Ground 2: Anticipation over Newman - Claims 1-5, 9-11, 13, 18, 19, 28-30 are anticipated by Newman under 35 U.S.C. §102.

• Prior Art Relied Upon: Newman (A. Newman et al., “Integrated digital error suppression for improved detection of circulating tumor DNA,” Nature Biotechnology (2016)).

• Core Argument for this Ground:

  • Prior Art Mapping: Petitioner asserted that Newman’s method for “cancer personalized profiling by deep sequencing” (CAPP-Seq) anticipates the claimed method, particularly as applied to a glioblastoma (GBM) patient.
    • Initial Sequencing (Claim 1a): Newman disclosed performing whole-exome sequencing on a GBM patient’s tumor and peripheral blood lymphocyte (PBL) samples. The sequencing runs generated over 82 million reads each, which at a 150 bp read length corresponds to 12.3 GB and 13.0 GB, thus meeting the "12 GB or more" limitation.
    • Computer Processing (Claim 1b): Newman analyzed the sequencing data to identify approximately 1,500 patient-specific coding mutations by comparing the tumor sequences to a reference (the patient's germline sequence).
    • Obtaining a Probe Set (Claim 1c): Based on these mutations, Newman designed a 157-kb personalized "selector"—a probe set of biotinylated DNA oligonucleotides—configured to selectively enrich for the identified genetic variants.
    • Using the Probe Set (Claim 1d): Newman disclosed that its CAPP-Seq process is used on a first blood draw for genotyping and on "later blood draws" for tumor monitoring, which involves using the same probe set on additional biological samples.
    • Targeted Sequencing (Claim 1e): Newman applied the 157-kb selector (less than the 175 kb limit) to perform deep resequencing of the GBM tumor. The resulting sequencing depth (calculated at over 14,000-fold) was substantially greater than the median depth of the initial whole-exome sequencing (62- to 65-fold).
    • Dependent Claims: Petitioner argued Newman also disclosed generating reports via its confirmation of expected mutations (claim 2, 9), performing exome sequencing (claim 4), using probes with variable (patient-specific) and fixed (from a non-small cell lung cancer selector design) portions (claim 5), and providing a therapeutic intervention by enabling noninvasive genotyping to guide therapy selection (claim 10, 28).

• Additional Grounds: Petitioner asserted in the alternative that claims 1-5, 9-11, 13, 18, 19, and 28-30 are obvious over Ley (Ground 2) and obvious over Newman (Ground 4).

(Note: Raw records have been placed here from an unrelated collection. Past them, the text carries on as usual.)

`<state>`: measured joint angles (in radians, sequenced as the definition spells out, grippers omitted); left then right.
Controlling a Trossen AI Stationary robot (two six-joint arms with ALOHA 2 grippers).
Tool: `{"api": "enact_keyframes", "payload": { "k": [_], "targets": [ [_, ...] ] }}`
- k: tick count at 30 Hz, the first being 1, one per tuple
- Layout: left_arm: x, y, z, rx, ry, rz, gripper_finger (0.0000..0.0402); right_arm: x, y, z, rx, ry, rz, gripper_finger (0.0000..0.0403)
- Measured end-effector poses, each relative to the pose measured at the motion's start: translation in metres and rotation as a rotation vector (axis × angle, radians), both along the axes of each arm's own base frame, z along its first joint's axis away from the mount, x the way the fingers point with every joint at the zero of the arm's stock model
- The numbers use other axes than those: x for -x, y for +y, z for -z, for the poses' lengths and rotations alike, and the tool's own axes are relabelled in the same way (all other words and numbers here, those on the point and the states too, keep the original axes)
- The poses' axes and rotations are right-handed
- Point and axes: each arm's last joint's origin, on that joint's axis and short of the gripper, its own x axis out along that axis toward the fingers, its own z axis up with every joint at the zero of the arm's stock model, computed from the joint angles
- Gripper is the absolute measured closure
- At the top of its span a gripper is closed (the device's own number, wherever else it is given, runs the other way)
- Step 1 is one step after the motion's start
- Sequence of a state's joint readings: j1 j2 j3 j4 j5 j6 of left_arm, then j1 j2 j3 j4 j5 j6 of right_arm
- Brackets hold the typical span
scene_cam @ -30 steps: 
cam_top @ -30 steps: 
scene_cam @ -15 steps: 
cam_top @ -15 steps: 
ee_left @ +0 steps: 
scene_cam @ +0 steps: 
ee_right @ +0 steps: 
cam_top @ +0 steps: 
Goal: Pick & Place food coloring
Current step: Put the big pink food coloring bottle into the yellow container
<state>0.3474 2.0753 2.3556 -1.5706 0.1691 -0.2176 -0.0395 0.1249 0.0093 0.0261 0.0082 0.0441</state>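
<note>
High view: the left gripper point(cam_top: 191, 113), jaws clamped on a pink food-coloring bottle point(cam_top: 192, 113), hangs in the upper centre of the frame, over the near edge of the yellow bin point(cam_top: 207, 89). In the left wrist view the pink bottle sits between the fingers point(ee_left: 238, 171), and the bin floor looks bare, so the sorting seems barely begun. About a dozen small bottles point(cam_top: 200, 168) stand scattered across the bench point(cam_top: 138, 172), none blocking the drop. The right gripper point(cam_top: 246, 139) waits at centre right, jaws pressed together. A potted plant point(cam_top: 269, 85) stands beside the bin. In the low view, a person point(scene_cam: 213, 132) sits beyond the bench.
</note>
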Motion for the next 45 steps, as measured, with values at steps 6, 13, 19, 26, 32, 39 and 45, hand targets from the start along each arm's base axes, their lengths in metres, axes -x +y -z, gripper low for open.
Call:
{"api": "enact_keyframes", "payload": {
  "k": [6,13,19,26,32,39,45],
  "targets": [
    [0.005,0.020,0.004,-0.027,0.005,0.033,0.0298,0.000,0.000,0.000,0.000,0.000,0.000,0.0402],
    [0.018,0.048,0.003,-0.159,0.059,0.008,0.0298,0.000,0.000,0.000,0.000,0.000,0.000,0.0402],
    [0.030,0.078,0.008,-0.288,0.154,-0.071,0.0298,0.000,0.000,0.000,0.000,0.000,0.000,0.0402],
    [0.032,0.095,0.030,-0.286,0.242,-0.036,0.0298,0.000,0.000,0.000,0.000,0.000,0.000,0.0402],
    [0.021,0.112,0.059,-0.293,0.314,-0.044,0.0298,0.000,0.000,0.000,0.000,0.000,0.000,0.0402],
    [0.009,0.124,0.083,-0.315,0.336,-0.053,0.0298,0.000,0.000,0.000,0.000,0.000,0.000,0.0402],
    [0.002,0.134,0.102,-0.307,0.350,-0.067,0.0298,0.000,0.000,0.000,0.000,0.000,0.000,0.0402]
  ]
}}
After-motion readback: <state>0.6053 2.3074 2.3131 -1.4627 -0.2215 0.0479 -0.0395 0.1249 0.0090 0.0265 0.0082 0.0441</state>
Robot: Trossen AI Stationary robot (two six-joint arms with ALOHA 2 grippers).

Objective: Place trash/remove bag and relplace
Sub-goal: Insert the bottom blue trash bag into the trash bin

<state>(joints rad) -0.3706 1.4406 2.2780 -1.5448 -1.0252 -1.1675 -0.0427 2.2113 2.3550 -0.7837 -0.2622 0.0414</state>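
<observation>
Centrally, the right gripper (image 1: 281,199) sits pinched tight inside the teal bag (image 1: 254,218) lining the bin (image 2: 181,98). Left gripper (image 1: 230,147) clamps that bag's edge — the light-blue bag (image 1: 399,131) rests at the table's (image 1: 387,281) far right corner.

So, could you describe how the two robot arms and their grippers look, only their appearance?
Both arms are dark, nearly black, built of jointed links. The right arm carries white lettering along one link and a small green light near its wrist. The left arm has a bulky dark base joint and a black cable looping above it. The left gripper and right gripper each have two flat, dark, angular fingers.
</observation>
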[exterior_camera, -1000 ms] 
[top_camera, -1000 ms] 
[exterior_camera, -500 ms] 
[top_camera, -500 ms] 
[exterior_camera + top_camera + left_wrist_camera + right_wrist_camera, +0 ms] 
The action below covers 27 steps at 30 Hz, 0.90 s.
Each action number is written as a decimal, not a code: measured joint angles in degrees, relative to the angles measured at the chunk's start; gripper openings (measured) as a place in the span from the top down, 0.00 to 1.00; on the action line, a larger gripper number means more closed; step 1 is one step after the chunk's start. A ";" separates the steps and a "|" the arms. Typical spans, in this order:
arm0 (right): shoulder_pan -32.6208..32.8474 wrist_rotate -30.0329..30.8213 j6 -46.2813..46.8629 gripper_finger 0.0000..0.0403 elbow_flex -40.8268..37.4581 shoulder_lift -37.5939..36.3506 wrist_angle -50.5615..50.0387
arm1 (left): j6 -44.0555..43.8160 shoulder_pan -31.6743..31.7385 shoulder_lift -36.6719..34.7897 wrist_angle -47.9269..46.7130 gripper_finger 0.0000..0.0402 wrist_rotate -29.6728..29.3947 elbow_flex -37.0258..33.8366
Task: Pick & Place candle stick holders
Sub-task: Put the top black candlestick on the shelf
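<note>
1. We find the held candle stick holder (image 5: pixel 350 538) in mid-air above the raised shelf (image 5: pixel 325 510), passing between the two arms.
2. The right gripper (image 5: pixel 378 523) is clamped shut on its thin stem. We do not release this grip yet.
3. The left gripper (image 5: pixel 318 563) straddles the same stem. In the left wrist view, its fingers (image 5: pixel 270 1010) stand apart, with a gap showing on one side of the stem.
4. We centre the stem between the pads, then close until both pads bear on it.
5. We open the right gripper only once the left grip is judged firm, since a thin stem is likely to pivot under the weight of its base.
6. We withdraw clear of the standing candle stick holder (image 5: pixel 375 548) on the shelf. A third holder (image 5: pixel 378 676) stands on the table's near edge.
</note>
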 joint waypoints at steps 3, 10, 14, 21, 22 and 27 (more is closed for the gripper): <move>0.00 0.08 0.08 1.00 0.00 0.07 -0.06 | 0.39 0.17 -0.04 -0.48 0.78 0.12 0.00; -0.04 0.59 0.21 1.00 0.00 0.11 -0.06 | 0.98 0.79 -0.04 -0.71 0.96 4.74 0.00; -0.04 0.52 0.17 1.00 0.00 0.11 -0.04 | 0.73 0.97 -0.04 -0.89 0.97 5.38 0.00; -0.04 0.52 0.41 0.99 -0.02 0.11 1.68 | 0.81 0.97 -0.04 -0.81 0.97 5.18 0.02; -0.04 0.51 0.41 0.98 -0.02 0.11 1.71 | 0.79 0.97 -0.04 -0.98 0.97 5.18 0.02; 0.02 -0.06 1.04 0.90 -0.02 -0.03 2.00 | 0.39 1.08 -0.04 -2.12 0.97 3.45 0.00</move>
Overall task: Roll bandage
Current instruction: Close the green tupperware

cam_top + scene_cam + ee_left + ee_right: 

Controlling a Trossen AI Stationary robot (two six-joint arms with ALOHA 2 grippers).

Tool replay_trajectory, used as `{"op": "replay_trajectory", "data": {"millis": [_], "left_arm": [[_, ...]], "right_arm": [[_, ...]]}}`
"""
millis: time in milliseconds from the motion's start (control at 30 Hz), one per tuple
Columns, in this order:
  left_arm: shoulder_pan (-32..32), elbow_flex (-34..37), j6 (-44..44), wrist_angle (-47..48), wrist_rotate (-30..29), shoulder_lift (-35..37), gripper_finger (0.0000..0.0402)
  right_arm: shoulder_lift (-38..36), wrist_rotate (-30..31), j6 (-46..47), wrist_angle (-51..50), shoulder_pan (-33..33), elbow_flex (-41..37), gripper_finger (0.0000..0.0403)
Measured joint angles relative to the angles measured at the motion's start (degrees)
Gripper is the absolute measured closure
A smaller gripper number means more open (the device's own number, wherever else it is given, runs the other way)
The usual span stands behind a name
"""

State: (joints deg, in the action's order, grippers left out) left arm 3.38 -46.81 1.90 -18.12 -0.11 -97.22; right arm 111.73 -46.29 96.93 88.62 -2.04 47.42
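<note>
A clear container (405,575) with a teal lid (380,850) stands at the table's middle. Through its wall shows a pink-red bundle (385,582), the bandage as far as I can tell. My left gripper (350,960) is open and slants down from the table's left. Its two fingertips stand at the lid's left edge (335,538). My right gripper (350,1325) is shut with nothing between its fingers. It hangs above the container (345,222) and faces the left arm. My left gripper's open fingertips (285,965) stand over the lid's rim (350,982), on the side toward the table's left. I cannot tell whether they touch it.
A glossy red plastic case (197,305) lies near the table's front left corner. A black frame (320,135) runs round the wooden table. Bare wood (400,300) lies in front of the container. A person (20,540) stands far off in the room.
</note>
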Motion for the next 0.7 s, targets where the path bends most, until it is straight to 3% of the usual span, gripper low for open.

These arguments relied on the same primary disclosures, contending that to the extent any claim element was not explicitly disclosed, it would have been an obvious modification for a POSITA.

4. Key Claim Construction Positions

• "probe": Petitioner argued that based on the intrinsic record, a POSA would understand the term "nucleic acid probe molecules" to broadly include molecules for selectively amplifying or enriching sequences, such as PCR primers and hybrid capture baits.
• "report": Petitioner contended that a "report" includes providing information for patient treatment and indicating genetic variation, consistent with figures in the ’611 patent. Petitioner also argued the "outputting a report" limitation in claim 2 is not entitled to patentable weight under the printed matter doctrine as it merely conveys information without functional relation to the substrate.

5. Relief Requested

• Petitioner requests institution of an inter partes review and cancellation of claims 1-5, 9-11, 13, 18, 19, and 28-30 of the ’611 patent as unpatentable.